Abstract
Mean amplitude of glucose excursion (MAGE) is considered as the “gold standard” for assessing the short-term within-day glycemic variability (GV), which is an important component of overall glycemic control. A 14-day continuous glucose monitoring system is now widely used and allows easier assessment of GV. However, it is still unknown whether MAGE, usually calculated on a 48-hour period is identical whatever the time during the 14-day lifespan of the sensor and whether a longer time period might give additional information. We evaluated in 68 patients with type 1 diabetes, MAGE during three 2-day periods (day1-day3; day6-day8; day11-day13) and during periods of 3 days and 4 days. MAGE calculated at the three 2-day periods were identical and not different from MAGE of the 3-day or 4-day periods.
Keywords: glycemic variability, continuous glucose monitoring, freestyle libre, MAGE, type 1 diabetes
Introduction
During the last decade, a lot of attention has focused on glycemic variability (GV).1,2 Indeed, several studies have shown an independent association between GV and diabetic complications in patients with type 1 or type 2 diabetes. GV was associated with diabetes neuropathy independently of other factors including HbA1c. 3 In patients from the Diabetes Control and Complications Trial (DCCT), time in range (TIR), which account for both mean glucose and GV, was associated with retinopathy progression and development of microalbuminuria with a higher hazard ratio than HbA1c. 4 GV has been shown to be independently associated with the presence and the severity of coronary artery disease in patients with type 2 diabetes.5,6 GV was, after an acute coronary syndrome or after percutaneous coronary intervention, a strong independent predictive factor of short term or midterm Major Cardiovascular Adverse Events, in patients with type 2 diabetes,.7,8 In addition, GV significantly correlated with endothelium dysfunction and carotid intima-media thickness in both patients with and without diabetes. 9 Moreover, GV has been shown to be a robust discriminator of hypoglycemia in patients with diabetes. 10
A 14-day continuous glucose monitoring (CGM) is now available and frequently used as an everyday CGM method, especially in patients with type 1 diabetes. CGM allows to easily evaluate GV in patients with diabetes. 2 CGM will develop as the usual mean to assess GV, which may become an important metabolic outcome in many clinical studies performed in patients with diabetes. The mean amplitude of glycemic excursions (MAGE) is considered as the “gold standard” for assessing the short-term within-day GV.2,11,12 MAGE, which evaluates major glucose fluctuations from peaks to nadirs beyond mean blood glucose values, reflects the instability of daily blood glucose levels in patients with diabetes.

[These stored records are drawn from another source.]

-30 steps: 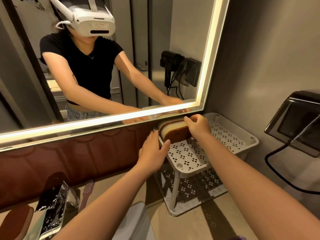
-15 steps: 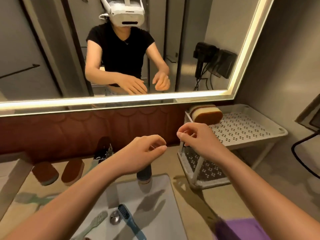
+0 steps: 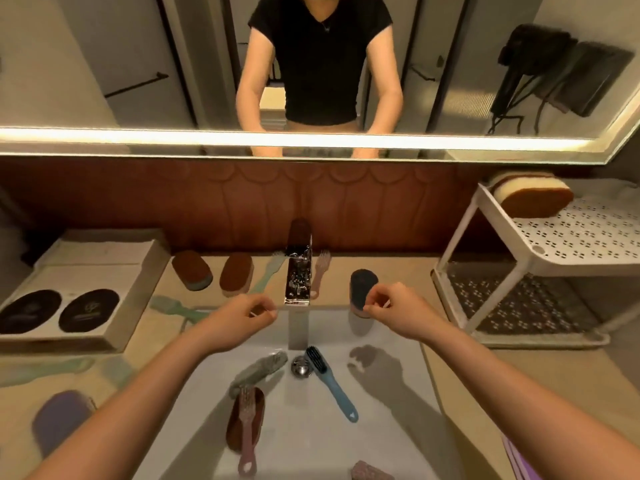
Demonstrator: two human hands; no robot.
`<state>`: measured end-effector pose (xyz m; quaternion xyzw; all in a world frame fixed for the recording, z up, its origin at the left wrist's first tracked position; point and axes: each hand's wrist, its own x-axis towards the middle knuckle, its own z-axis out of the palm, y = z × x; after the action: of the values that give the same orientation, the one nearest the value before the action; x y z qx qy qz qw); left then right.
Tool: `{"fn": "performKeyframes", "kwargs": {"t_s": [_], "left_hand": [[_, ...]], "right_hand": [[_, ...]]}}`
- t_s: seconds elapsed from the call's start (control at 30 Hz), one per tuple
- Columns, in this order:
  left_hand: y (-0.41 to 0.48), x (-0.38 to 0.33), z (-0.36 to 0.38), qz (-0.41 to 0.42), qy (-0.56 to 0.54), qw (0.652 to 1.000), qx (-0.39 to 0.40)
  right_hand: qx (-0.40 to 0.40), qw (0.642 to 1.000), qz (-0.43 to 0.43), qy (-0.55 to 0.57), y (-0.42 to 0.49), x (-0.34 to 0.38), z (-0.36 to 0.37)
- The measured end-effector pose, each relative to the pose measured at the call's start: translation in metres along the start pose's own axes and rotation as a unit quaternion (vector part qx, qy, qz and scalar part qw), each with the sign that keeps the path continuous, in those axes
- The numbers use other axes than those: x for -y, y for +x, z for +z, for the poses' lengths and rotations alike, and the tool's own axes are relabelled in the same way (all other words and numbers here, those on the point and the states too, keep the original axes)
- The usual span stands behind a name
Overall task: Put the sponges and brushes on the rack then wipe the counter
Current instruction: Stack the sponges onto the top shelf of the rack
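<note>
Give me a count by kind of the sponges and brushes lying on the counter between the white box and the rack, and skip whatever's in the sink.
Sponges: 3
Brushes: 3
Total: 6

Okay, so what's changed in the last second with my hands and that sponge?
The right hand let go of the sponge, leaving it on the top shelf of the rack, and the left hand came off its edge. Both hands pulled back and now hover over the sink, fingers loosely curled, holding nothing. The sponge stayed put; the blue brush still lies in the sink.
</note>
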<state>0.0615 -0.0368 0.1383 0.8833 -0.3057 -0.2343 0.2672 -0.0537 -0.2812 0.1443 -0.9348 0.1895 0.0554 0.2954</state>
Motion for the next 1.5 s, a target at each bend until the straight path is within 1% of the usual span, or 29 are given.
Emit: {"fn": "performKeyframes", "kwargs": {"t_s": [0.2,0.33,0.43,0.5,0.57,0.6,0.7,0.77,0.87,1.0,1.1,1.17,1.23,1.33,1.4,1.43,1.5], "left_hand": [[0.021,0.066,0.011,-0.113,-0.076,0.989,-0.060],[0.047,0.098,0.016,-0.200,-0.133,0.967,-0.087],[0.066,0.112,0.017,-0.252,-0.168,0.947,-0.107],[0.081,0.121,0.018,-0.273,-0.153,0.938,-0.149],[0.096,0.126,0.018,-0.280,-0.106,0.936,-0.186],[0.101,0.125,0.018,-0.283,-0.086,0.936,-0.193],[0.119,0.125,0.019,-0.294,-0.055,0.934,-0.197],[0.129,0.125,0.020,-0.303,-0.037,0.930,-0.204],[0.145,0.126,0.017,-0.340,-0.030,0.921,-0.189],[0.164,0.127,0.017,-0.388,-0.010,0.906,-0.171],[0.162,0.127,0.016,-0.388,0.032,0.900,-0.197],[0.155,0.124,0.017,-0.380,0.022,0.895,-0.232],[0.142,0.121,0.020,-0.356,-0.037,0.890,-0.282],[0.118,0.111,0.027,-0.294,-0.159,0.879,-0.341],[0.097,0.100,0.031,-0.274,-0.243,0.864,-0.345],[0.084,0.094,0.034,-0.267,-0.267,0.860,-0.343],[0.056,0.088,0.045,-0.264,-0.281,0.859,-0.337]], "right_hand": [[0.023,0.996,0.041,-0.077,0.040,-0.017,0.046],[0.041,0.981,0.058,-0.179,0.066,-0.025,0.061],[0.026,0.971,0.058,-0.232,0.080,-0.031,0.070],[0.013,0.968,0.055,-0.245,0.090,-0.038,0.075],[0.010,0.969,0.044,-0.243,0.099,-0.045,0.080],[0.016,0.971,0.037,-0.237,0.101,-0.050,0.083],[0.046,0.979,0.032,-0.198,0.107,-0.063,0.092],[0.051,0.981,0.026,-0.183,0.107,-0.070,0.096],[0.037,0.979,0.005,-0.199,0.105,-0.076,0.098],[0.016,0.978,0.004,-0.206,0.107,-0.078,0.100],[-0.002,0.977,0.017,-0.213,0.111,-0.074,0.101],[-0.016,0.974,0.030,-0.225,0.114,-0.069,0.099],[-0.029,0.972,0.042,-0.228,0.117,-0.062,0.098],[-0.038,0.974,0.046,-0.216,0.118,-0.058,0.096],[-0.054,0.984,0.037,-0.165,0.113,-0.060,0.094],[-0.067,0.990,0.023,-0.118,0.105,-0.059,0.094],[-0.087,0.996,-0.008,0.018,0.082,-0.055,0.095]]}}
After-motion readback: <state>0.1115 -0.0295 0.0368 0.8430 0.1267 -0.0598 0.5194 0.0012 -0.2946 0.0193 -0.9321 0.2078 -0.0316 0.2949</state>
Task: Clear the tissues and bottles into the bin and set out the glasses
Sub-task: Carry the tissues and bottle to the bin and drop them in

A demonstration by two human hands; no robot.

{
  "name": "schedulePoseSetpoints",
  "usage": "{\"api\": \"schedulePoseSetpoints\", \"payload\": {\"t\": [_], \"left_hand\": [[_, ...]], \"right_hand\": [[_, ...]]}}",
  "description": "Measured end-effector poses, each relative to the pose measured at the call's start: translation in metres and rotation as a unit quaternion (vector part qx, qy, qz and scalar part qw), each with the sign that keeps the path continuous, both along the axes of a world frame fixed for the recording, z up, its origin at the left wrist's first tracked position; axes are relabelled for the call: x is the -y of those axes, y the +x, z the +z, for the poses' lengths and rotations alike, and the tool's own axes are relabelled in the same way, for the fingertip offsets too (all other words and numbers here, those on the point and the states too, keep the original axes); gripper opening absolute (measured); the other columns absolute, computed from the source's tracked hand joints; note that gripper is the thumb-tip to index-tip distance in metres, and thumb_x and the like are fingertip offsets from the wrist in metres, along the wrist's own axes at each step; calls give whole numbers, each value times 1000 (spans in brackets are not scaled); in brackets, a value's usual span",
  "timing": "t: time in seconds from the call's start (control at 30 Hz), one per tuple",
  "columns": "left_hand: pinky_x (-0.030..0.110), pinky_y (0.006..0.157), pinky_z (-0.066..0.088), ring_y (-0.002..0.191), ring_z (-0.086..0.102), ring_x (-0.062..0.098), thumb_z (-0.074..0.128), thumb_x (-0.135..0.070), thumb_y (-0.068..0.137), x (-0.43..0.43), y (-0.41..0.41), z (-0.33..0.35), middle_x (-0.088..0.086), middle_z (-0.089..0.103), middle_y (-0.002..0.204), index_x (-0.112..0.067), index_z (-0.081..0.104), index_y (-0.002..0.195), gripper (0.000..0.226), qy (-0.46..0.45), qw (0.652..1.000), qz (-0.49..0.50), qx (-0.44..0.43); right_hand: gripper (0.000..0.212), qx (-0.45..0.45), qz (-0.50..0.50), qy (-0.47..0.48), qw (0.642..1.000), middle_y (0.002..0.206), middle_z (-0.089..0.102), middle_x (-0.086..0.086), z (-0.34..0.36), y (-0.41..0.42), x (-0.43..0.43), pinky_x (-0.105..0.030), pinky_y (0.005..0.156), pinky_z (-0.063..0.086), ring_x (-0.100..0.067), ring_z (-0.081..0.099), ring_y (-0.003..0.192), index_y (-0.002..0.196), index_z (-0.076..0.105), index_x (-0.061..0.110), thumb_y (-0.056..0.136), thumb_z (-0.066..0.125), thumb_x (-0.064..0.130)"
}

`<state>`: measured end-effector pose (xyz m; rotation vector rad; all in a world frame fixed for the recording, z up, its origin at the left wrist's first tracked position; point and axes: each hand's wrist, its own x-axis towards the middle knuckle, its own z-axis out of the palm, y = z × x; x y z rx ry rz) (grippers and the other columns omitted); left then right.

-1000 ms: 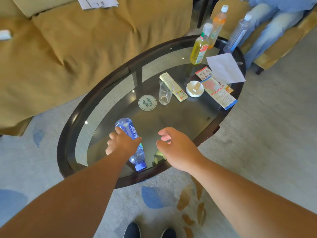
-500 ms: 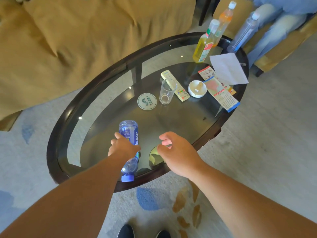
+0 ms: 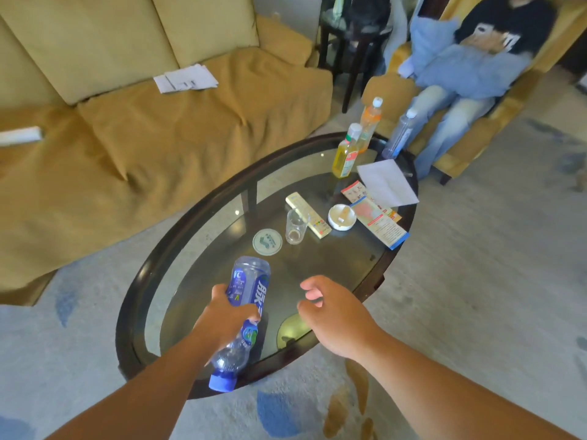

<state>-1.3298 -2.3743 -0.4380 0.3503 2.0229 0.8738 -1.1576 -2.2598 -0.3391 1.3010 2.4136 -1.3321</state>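
Left hand (image 3: 227, 315) grips blue-capped clear bottle (image 3: 246, 300).

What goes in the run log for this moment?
left hand: grip on blue bottle, cap toward person | right hand: empty, open | glass: on table | bin: unseen

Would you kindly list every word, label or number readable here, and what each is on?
Blue bottle in the left hand: large white characters, too blurred to read.
Coaster: a logo, its lettering unreadable.
Leaflets, remote, yellow bottle: print too small.
No text reads clearly.
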Motion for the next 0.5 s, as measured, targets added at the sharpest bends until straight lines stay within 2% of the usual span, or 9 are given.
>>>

Data from CGM obtained with the 14-day CGM system, Freestyle Libre® (FL), allow with simple calculation to measure MAGE. MAGE is usually calculated on a 2-day period. However, we do not know whether MAGE measured during two days at the beginning, at the middle or the end of the 14-day monitoring period of the 14-day CGM system gives similar results. In addition, we do not know whether evaluation of MAGE during a longer period, such as three or four days, may give additional information.
This prompted us to perform a prospective study in patients with type 1 diabetes using the 14-day CGM system to evaluate (1) possible differences of MAGE measured during two days at the beginning, at the middle or the end of the 14-day CGM period; (2) possible differences of MAGE measured during two days, three days, or four days.
Patients and Methods
This prospective study was approved by our regional ethics committee and written informed consent was obtained from all patients before study inclusion (trial registered as NCT03496597).
Sixty-eight patients with type 1 diabetes, from two centers for diabetic care, were included in the prospective study. All patients were using the 14-day unblinded CGM system FL, for at least six months. Thirty-two patients were treated by insulin basal-bolus regimen and 36 with insulin pump. No patient had a closed loop insulin pump or a pump combined with CGM technology. The patients were asked to maintain their usual activities throughout the 14-day study period.
GV data were analyzed during a 2-day period from day 1 to day 3, from day 6 to day 8 and from day 11 to day 13 as shown on Figure 1. Day 1 was considered to start 24 hours after the application of the 14-day CGM sensor. GV data were also analyzed during a 3-day period from day 5 to day 8 and during a 4-day period during day 5 to day 9 (Figure 1).
Figure 1.
Different periods used to assess glycemic variability during the 14-day CGM sensor lifespan, in the study.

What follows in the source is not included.